Workshop 2 - Telling the truth:
- What prevents honesty?
- Why do organisations become defensive?
- What does credible transparency actually look like?
- How do we engage suppliers in ways that increase visibility?
Workshop 3 - Responding together:
- Why can't organisations solve this alone?
- What makes collaboration effective?
- How do we identify aligned partners?
- What responses become possible when visibility increases?
Facilitators:
- Gary Shaw is a former New Zealand Police detective and modern slavery specialist who spent years working undercover across twelve countries investigating human trafficking and organised exploitation. Drawing on experience spanning law enforcement, non-profit leadership, government advisory and business engagement, he now helps organisations better understand and respond to human harm within the systems they rely on.

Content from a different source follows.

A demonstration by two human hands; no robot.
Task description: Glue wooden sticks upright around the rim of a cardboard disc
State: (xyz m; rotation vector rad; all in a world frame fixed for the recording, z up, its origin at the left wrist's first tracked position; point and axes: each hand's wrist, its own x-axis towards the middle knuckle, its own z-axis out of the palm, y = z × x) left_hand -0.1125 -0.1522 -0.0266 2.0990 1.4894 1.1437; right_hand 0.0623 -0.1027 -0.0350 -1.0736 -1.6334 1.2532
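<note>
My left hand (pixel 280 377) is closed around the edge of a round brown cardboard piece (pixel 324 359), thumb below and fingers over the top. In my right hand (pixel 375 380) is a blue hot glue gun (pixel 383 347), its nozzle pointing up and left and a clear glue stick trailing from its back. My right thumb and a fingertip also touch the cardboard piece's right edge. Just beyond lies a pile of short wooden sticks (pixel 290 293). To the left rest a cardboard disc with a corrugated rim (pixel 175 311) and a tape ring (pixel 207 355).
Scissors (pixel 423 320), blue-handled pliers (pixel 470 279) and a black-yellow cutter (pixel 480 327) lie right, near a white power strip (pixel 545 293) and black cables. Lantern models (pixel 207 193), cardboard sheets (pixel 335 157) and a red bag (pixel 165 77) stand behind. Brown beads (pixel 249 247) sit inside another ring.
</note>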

- Caroline Thalund is a sustainability leader with more than 25 years of experience helping organisations navigate complex sustainability and ESG challenges. Having led sustainability from within organisations, she now works with leaders and teams to turn sustainability commitments into practical action, capability and culture change.
- Jay Crangle is a sustainability and ESG leader who works with businesses across New Zealand to support practical, people-centred approaches to sustainability, climate action and systems change. As Director of Programmes at the Sustainable Business Council, she brings extensive experience facilitating collaboration, leadership development and cross-sector partnerships focused on long-term impact.
Dates and times:
- Tuesday 13, 20 and 27 October 2026.
- 12:30pm-3:00pm NZST (10:30am-1:00pm AEST)
- A contingency date of Tuesday 3 November is held in reserve if needed (i.e. presenter illness etc.).
Price:
$1,500 per individual participant, or $2,500 for an organisation sending up to three people. All prices include GST for NZ registrations.